• [Assignment]: Return, word for word, only the lines of the data below that lie between the line with "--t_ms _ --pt" and the line with "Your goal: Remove", those two lines included.

• [Input data]:
=======
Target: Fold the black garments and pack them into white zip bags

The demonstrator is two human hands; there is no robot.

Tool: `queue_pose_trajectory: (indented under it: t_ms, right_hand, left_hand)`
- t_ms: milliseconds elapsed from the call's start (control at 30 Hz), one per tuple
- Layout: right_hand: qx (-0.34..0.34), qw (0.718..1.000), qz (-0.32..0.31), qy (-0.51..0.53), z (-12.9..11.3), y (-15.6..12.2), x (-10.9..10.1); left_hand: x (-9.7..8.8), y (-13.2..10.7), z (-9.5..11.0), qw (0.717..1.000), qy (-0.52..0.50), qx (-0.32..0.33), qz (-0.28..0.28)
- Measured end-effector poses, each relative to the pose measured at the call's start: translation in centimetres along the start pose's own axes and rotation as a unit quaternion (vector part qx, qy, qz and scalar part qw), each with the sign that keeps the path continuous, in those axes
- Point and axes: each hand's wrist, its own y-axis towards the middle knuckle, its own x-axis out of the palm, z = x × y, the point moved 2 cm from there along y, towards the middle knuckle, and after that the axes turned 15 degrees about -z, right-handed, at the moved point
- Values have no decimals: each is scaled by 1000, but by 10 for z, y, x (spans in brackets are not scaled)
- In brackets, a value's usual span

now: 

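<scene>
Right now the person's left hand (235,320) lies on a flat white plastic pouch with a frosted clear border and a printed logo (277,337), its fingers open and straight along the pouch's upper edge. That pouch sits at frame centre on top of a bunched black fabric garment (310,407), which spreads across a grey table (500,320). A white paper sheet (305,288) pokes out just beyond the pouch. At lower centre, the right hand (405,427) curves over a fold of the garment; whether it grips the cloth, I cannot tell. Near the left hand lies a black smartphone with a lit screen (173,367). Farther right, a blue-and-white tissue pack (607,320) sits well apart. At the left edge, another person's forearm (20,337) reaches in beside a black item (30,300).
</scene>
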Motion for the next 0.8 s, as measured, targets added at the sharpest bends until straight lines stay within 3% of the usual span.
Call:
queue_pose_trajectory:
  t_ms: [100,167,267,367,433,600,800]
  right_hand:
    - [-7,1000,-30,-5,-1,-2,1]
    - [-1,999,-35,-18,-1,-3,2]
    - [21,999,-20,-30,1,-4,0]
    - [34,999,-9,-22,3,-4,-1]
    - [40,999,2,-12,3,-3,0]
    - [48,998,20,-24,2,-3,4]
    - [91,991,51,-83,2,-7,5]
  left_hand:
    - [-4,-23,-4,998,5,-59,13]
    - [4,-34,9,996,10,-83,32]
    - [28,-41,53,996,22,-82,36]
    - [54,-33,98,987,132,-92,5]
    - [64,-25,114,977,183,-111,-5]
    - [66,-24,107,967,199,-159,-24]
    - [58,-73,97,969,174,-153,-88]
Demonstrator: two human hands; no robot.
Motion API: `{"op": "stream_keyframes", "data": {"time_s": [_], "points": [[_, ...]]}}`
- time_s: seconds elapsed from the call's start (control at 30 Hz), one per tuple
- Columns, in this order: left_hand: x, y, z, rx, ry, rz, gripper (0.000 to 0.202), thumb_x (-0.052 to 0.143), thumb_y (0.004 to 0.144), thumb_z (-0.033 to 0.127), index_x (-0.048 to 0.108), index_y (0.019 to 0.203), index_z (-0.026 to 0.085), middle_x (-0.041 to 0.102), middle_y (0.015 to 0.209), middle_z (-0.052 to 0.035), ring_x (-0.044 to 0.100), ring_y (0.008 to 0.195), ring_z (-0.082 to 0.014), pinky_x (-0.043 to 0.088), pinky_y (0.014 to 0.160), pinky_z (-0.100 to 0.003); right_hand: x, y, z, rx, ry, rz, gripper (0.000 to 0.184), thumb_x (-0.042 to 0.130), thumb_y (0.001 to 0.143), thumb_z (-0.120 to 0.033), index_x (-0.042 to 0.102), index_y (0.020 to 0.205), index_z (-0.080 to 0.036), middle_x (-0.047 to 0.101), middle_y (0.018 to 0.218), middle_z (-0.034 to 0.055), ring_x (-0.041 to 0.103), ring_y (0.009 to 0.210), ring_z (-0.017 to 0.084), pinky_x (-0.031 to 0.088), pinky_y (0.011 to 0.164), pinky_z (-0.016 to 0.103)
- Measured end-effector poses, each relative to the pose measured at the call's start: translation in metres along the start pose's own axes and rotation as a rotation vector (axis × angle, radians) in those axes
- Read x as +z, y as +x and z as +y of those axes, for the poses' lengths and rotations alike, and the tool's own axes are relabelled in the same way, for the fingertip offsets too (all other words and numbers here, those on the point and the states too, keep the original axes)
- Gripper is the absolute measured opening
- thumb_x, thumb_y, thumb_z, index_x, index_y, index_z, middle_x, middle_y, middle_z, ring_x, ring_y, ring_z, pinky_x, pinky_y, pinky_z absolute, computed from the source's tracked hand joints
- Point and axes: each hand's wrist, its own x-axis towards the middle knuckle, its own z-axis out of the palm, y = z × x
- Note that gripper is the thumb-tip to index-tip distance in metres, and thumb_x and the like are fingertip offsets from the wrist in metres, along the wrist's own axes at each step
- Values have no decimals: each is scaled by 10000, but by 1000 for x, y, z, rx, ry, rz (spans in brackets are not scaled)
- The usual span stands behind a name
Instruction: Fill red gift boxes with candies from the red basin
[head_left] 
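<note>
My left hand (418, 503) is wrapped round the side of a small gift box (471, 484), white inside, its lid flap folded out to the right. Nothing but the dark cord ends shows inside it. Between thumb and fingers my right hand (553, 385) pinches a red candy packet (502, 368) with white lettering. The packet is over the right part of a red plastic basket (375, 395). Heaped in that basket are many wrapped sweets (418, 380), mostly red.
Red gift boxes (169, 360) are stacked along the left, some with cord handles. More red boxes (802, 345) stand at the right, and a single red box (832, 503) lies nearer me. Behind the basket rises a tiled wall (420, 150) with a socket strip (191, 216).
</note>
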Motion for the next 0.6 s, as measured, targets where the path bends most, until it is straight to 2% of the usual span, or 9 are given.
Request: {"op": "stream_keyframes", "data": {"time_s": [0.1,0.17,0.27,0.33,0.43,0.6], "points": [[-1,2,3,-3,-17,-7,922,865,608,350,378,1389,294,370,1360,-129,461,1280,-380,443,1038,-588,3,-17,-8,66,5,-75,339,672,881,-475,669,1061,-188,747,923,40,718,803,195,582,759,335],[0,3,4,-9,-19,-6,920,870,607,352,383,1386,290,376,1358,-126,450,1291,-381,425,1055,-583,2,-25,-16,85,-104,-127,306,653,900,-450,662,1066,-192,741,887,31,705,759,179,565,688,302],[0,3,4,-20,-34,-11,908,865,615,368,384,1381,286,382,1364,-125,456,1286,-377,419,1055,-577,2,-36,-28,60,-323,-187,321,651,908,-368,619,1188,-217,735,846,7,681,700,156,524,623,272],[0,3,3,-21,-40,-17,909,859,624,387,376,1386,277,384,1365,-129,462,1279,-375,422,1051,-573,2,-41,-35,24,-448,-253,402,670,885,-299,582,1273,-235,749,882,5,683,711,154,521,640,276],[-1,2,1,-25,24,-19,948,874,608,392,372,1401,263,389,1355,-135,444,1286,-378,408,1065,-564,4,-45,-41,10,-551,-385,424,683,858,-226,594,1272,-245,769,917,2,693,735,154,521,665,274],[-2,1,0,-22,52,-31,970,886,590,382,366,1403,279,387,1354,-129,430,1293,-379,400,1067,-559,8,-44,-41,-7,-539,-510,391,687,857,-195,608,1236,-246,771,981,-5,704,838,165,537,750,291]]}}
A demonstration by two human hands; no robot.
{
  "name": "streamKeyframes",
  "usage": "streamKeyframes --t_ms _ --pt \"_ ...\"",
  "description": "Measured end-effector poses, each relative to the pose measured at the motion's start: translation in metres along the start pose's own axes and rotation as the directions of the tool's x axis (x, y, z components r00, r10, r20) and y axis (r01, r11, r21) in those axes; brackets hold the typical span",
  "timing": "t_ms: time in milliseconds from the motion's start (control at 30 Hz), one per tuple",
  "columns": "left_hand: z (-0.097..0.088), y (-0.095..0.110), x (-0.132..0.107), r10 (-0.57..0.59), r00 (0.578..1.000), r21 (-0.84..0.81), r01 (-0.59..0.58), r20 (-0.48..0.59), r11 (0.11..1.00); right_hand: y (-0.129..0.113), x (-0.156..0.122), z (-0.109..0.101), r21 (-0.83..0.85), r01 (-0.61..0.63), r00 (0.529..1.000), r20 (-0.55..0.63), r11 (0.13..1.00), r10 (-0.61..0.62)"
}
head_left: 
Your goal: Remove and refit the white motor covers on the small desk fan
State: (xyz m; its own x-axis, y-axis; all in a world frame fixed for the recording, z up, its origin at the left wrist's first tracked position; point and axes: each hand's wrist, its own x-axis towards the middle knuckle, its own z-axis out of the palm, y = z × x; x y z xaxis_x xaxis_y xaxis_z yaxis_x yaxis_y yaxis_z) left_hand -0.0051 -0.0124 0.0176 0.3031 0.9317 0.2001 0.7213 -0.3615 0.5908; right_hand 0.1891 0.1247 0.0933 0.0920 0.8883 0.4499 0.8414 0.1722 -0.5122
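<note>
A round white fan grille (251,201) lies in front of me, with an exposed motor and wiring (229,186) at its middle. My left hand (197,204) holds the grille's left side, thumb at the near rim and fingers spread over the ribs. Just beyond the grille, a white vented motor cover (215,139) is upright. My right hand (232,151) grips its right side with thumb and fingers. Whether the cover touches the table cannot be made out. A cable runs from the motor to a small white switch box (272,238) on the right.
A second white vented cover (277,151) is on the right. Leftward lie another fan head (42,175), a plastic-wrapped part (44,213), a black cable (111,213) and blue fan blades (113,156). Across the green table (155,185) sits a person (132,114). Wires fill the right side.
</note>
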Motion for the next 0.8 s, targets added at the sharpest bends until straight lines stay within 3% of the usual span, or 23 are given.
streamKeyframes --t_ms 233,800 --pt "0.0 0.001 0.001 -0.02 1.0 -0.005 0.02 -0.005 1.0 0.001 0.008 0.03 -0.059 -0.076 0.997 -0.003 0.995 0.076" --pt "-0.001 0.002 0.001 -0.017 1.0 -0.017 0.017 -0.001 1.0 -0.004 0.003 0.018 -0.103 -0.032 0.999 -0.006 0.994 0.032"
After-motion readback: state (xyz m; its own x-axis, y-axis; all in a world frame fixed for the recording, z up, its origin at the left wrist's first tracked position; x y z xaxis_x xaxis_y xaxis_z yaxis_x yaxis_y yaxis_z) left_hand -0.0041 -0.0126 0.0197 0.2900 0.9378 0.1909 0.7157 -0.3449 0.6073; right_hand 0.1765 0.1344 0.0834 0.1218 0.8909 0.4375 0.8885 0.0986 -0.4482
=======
• [Response]:
  "usage": "streamKeyframes --t_ms _ --pt \"_ ...\"",
  "description": "Measured end-effector poses, each relative to the pose measured at the motion's start: translation in metres along the start pose's own axes and rotation as the directions of the tool's x axis (x, y, z components r00, r10, r20) and y axis (r01, r11, r21) in those axes; brackets hold the typical span",
  "timing": "t_ms: time in milliseconds from the motion's start (control at 30 Hz), one per tuple",
  "columns": "left_hand: z (-0.097..0.088), y (-0.095..0.110), x (-0.132..0.107), r10 (-0.57..0.59), r00 (0.578..1.000), r21 (-0.84..0.81), r01 (-0.59..0.58), r20 (-0.48..0.59), r11 (0.11..1.00); right_hand: y (-0.129..0.113), x (-0.156..0.122), z (-0.109..0.101), r21 (-0.83..0.85), r01 (-0.61..0.63), r00 (0.529..1.000), r20 (-0.55..0.63), r11 (0.13..1.00), r10 (-0.61..0.62)"
}
head_left: 
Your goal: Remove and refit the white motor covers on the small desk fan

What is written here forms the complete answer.